Машина проехала под арку, миновала станцию и по ухабистой дороге выехала за город. Саша ухитрился сесть рядом с Валей — русоволосой девушкой с синими глазами. Она была в чёрном свитере и короткой курточке. Тренировочные брюки плотно обтягивали ноги, и Лыткарин видел, что они стройные и красивые. Она не разговаривала, а, полуоткрыв рот, смотрела вперёд себя, иногда поправляя прядку волос, размётанных ветром.
День только начинался. Лес за полями стоял красивый. Глядя из машины, нельзя было сказать, что он поредел без листвы. Стоял он плотной стеной, багряно-жёлтый, застывший в немом величии. Воздух был пропитан осенней стылостью, был прозрачен и казался звонким, как хрустальное стекло.
Мишка, настёганный по рукам бойкой женщиной, слез с её колен, примостился на корточках рядом с Ермилом и что-то рассказывал ему, громко смеясь, а Ермил сохранял невозмутимое спокойствие, и лицо его, как всегда, было замкнуто.
Лыткарин наблюдал за ним, отмечая, что тот никогда не крикнет, не заорет, как Мишка, или, как мастер.
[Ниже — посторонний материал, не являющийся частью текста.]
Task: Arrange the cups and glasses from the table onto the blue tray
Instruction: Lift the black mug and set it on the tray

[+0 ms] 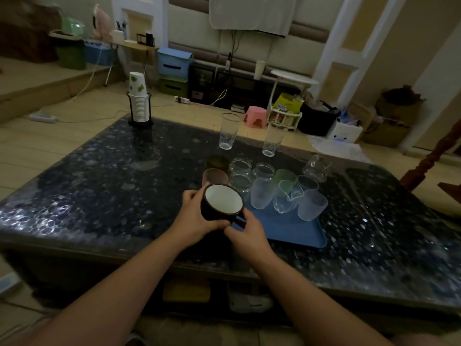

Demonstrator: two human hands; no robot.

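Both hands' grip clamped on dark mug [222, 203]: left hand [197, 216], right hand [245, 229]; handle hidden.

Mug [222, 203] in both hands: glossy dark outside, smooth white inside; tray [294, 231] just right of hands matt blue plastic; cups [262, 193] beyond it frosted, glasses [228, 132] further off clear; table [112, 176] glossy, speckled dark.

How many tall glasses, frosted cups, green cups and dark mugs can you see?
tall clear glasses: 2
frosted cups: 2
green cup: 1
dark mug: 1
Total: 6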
Всегда ровный, спокойный, казался он безразличным, застывшим в каком-то периоде своей жизни, как дерево, которое растёт, растёт и вдруг неожиданно, казалось бы не из-за чего, вянет.
Саша помнит, что во дворе у них была яблоня. Сначала росла, давала плоды, а потом прекратила расти. Не растёт и всё тут. Ровесницы обогнали её, а она застыла, только толще стала. Что только не делали с ней: и подкармливали, и обрезали… Когда засохла, посмотрели, а под ней, где корни, много битых кирпичей и щебня было. Отец тогда сказал, что в давние времена ломали печку, и битый кирпич в это место сбрасывали. Яблоне, видно, не хватало питания, она поэтому болела и засохла.
Промелькнула небольшая деревушка. В огородах было чисто, земля отдыхала. В кучи была собрана катофельная ботва, на кольях оград кверху доньями висели вычищенные вёдра и кастрюли. В палисадниках буйным пожаром горели ягоды рябины.
— Смотри, смотри! — дотронулась до Саши соседка и тотчас отдернула руку, и смутилась, и замолчала.
Саша повернулся к ней.
— Журавли летят, — показала она рукой в небо.
Саша всмотрелся. Над пустынными коричневыми полями летел журавлиный клин. Птицы летели не высоко и были видны взмахи их крыльев. На машине все замерли, прекратили разговоры и вглядывались в голубое небо.
— Потянулись в тёплые края, — вздохнул Коля Мячик.